Kein testosterongesteuerter del Monaco

Kaufmann gelingt es, die seelischen Irrwege stimmlich überzeugend zur Geltung zu bringen. Allerdings muss man sich mit seinem gutturalen, leicht gaumigen Ansatz anfreunden und einer begrenzten dramatischen Schlagkraft in Kauf nehmen. Die testosterongesteuerte Pose del Monacos ist seine Sache nicht, seine Darstellung bleibt auf dem Boden eines menschlichen Seelendramas. Was seiner Gestaltung an Differenzierung fehlt, das ergänzt Pappano mit seinem feurigen und instinktsicheren Dirigat lückenlos.

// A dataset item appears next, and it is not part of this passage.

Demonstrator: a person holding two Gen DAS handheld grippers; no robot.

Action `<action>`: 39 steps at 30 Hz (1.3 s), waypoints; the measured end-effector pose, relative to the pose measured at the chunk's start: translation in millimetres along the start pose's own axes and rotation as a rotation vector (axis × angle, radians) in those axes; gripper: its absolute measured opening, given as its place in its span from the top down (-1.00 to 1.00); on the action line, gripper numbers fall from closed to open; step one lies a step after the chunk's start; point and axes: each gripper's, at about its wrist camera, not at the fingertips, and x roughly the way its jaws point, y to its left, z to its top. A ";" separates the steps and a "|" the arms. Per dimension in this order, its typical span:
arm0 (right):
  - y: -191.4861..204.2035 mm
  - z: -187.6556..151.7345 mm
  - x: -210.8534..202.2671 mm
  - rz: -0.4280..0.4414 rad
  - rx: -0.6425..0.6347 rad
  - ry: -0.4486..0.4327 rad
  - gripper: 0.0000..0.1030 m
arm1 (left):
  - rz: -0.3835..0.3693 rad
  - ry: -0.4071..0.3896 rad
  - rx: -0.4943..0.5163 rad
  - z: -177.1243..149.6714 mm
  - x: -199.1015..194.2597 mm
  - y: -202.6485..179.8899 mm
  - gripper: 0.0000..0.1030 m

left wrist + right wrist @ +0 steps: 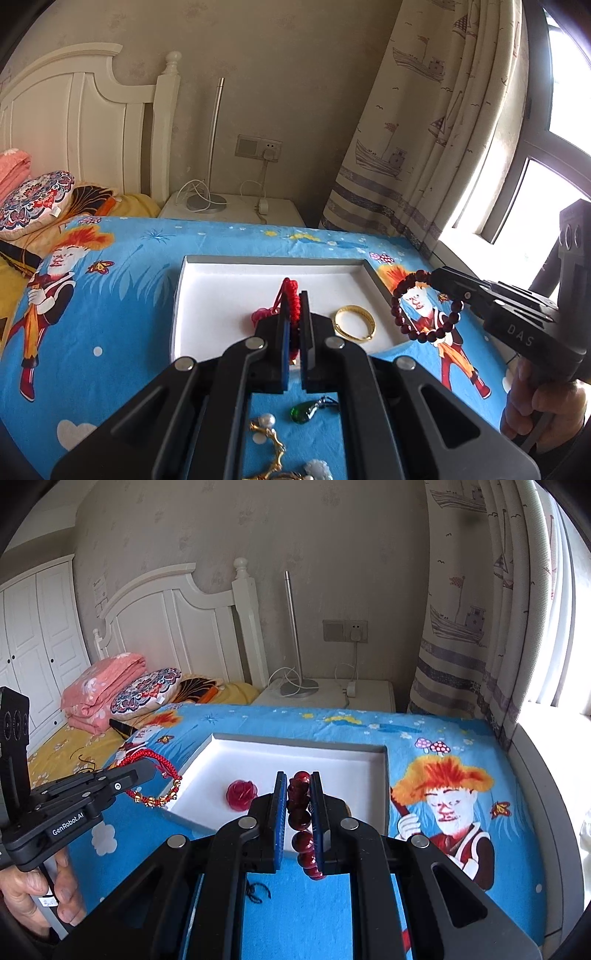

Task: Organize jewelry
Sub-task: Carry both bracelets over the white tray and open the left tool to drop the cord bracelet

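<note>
Left claw (293,321) grips red cord bracelet (155,775); right claw (299,808) grips bead bracelet (424,306); both above white tray (236,291) edges.

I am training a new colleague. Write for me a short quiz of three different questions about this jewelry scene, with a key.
1. True or false: the left gripper holds the dark bead bracelet.
2. Which piece lies inside the white tray? A) gold bangle B) green pendant C) pearl brooch
3. Fill in: the red braided bracelet hangs from the ___ gripper.

Key: 1 false, the right gripper holds it; 2 A; 3 left.
</note>
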 end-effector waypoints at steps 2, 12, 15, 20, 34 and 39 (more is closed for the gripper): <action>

Die Fokussierung der Veröffentlichung auf den Tenor-Star lässt fast vergessen, dass sein Gegenspieler Jago absolut gleichwertig agieren muss. Carlos Alvarez stellt einen intelligenten, kultivierten, wenig dämonischen Bösewicht dar, Federica Lombardi eine sehr passive, brave Desdemona. Alle Protagonisten wirken ein wenig zahm. Dass Verdi diesen Rahmen sprengt, das wird vor allem durch das grandiose Dirigat Antonio Pappanos deutlich.

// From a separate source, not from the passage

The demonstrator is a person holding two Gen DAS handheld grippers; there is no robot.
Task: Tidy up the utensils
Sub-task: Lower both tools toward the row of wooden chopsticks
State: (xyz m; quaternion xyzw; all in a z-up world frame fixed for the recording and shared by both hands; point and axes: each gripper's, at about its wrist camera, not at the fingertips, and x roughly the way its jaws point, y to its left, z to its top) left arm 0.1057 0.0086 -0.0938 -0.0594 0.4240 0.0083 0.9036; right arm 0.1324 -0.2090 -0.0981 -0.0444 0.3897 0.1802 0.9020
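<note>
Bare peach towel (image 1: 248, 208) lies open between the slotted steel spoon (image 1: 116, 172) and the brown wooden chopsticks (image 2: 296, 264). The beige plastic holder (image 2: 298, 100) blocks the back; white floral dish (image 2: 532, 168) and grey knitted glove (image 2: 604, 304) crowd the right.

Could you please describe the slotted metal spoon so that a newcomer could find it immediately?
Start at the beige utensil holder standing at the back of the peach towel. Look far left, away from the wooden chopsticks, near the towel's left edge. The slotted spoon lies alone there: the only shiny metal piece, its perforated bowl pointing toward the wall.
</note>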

Pavarotti und Solti haben eine Chance verdient

Insgesamt ein interessanter, eher gediegener „Otello“ ohne besondere Überraschungseffekte. Die Aufnahmen mit Ramon Vinay, Jon Vickers oder Plácido Domingo ersetzen sie nicht. Und auch die vielgescholtene Einspielung mit Luciano Pavarotti unter Georg Solti verdiente eine unvoreingenommene Würdigung.